AAMS Outlines Importance of Helicopter Medical Services at House Subcommittee Hearing

ALEXANDRIA, VA – Testifying before a crowded hearing on the Oversight of Helicopter Medical Services, Association of Air Medical Services (AAMS) President Sandy Kinkade offered an overview of the medevac helicopter industry and discussed the need for greater funding for airport and low-altitude infrastructure improvements, among other initiatives aimed at making patient air transport safer. The hearing was called by the U.S. House of Representatives Aviation Subcommittee to better understand and evaluate the complex, overlapping factors that relate to safe air-medical operations.

"Most people don’t realize the life-and-death role that emergency medical helicopters play in our healthcare system," said Kinkade. "But the critically ill and injured are airlifted once every 90 seconds in our nation. That's why it is important not to underestimate the value of air medical services – because the life saved might be yours or a loved one's."

Specifically, AAMS supports improving the low-altitude aviation infrastructure by expanding the Airport Improvement Program to include private-use hospital helipads, regional airports and other routinely utilized locations; and directing more Federal Aviation Administration (FAA) funding and research toward expanding the capacity of low-altitude, off-airport weather reporting. AAMS also is in favor of increasing the number of automated weather observation stations (AWOS) and utilizing such technologies as the Helicopter Emergency Medical Systems (HEMS) Weather Tool (www.weather.aero/hems).

Chief among the association's safety proposals is that all medical night-flight operations be required to either utilize night vision goggles (NVGs) or similar enhanced-vision systems, or be conducted strictly under instrument flight rules (IFRs), in a timeline established by the FAA and in coordination with air medical service providers. Today, AAMS recommended that Congress further this process along by appropriating funds for the FAA to expand its capabilities surrounding the certification and approval of NVGs or similar enhanced-vision systems.

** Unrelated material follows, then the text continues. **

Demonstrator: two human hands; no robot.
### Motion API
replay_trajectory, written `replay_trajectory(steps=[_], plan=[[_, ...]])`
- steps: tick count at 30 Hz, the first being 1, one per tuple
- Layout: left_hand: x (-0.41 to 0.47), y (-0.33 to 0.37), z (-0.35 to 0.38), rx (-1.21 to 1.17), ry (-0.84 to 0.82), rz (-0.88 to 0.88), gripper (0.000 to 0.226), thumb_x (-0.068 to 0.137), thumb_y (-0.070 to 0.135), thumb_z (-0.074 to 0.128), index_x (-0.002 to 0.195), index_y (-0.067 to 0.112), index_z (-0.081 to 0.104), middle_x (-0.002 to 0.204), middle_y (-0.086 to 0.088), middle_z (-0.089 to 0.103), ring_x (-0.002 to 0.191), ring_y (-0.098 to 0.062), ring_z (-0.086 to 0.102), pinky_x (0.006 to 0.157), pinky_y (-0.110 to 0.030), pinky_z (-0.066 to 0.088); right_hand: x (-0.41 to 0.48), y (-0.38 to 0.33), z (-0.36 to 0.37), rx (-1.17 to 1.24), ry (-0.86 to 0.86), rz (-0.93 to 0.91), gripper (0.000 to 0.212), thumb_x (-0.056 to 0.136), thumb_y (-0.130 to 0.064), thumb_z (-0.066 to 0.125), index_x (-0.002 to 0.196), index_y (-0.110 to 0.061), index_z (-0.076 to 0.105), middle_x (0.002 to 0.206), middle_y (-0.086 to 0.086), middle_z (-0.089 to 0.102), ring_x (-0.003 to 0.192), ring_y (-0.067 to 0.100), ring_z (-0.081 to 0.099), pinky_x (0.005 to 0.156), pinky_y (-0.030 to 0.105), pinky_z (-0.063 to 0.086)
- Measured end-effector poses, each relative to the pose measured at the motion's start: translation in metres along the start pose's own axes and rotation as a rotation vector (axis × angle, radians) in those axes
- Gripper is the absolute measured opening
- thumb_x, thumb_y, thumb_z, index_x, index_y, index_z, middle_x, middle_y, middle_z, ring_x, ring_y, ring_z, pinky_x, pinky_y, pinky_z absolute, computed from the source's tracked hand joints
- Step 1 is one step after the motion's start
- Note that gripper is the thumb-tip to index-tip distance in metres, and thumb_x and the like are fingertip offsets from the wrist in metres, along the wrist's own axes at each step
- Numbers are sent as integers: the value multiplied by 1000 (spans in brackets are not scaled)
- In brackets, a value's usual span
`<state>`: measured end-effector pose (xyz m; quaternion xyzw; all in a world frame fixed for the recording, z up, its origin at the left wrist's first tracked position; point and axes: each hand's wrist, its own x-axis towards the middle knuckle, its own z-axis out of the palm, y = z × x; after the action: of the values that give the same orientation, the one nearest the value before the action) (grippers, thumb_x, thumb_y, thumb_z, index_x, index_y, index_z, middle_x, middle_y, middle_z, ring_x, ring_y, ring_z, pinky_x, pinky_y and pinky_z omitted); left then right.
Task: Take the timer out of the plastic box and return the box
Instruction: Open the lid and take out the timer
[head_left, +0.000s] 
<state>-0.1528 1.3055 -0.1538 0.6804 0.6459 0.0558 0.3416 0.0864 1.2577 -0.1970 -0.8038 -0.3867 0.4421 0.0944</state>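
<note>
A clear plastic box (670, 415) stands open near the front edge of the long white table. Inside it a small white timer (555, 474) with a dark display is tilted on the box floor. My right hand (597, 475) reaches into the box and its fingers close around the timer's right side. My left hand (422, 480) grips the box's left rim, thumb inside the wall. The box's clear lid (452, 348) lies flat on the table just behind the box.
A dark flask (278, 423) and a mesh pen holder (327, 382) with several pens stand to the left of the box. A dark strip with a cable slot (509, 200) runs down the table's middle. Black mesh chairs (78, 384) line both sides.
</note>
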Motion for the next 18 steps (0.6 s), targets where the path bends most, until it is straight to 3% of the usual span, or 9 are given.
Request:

In addition, AAMS has asked that funding and study be directed towards associated approach and departure procedures to facilitate a seamless transition from visual flight rules (VFR) to instrument flight rules (IFR). While noting that it is a strong proponent of mandated enhanced-safety technologies, AAMS also advised that such requirements offer operators flexibility in choosing enhancements that ensure the greatest safety suited to their unique operating environments.

To date, AAMS has taken several proactive steps aimed at increasing HEMS safety, including coordinating meetings between the FAA and air medical industry aviation experts, and holding a full-day Safety Summit last July aimed at identifying and incorporating effective cultural and operational safety enhancements.